**Data provided:**
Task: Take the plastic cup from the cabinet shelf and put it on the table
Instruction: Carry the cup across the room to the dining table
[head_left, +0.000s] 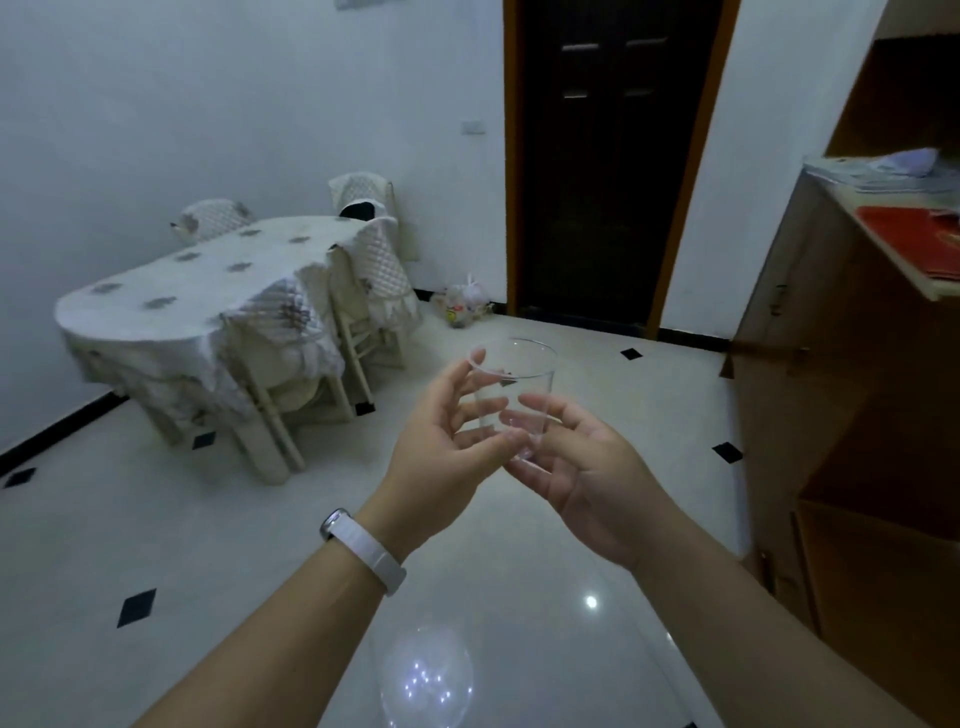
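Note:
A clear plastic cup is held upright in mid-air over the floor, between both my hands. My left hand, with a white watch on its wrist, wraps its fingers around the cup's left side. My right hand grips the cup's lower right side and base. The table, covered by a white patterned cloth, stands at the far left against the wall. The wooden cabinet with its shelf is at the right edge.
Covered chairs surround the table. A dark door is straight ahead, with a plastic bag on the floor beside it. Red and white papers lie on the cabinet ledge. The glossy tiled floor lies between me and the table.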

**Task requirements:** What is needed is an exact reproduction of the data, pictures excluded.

**Exercise answer:**
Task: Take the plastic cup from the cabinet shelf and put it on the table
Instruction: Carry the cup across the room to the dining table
[head_left, +0.000s] 
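Note:
A clear plastic cup is held upright in mid-air over the floor, between both my hands. My left hand, with a white watch on its wrist, wraps its fingers around the cup's left side. My right hand grips the cup's lower right side and base. The table, covered by a white patterned cloth, stands at the far left against the wall. The wooden cabinet with its shelf is at the right edge.
Covered chairs surround the table. A dark door is straight ahead, with a plastic bag on the floor beside it. Red and white papers lie on the cabinet ledge. The glossy tiled floor lies between me and the table.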

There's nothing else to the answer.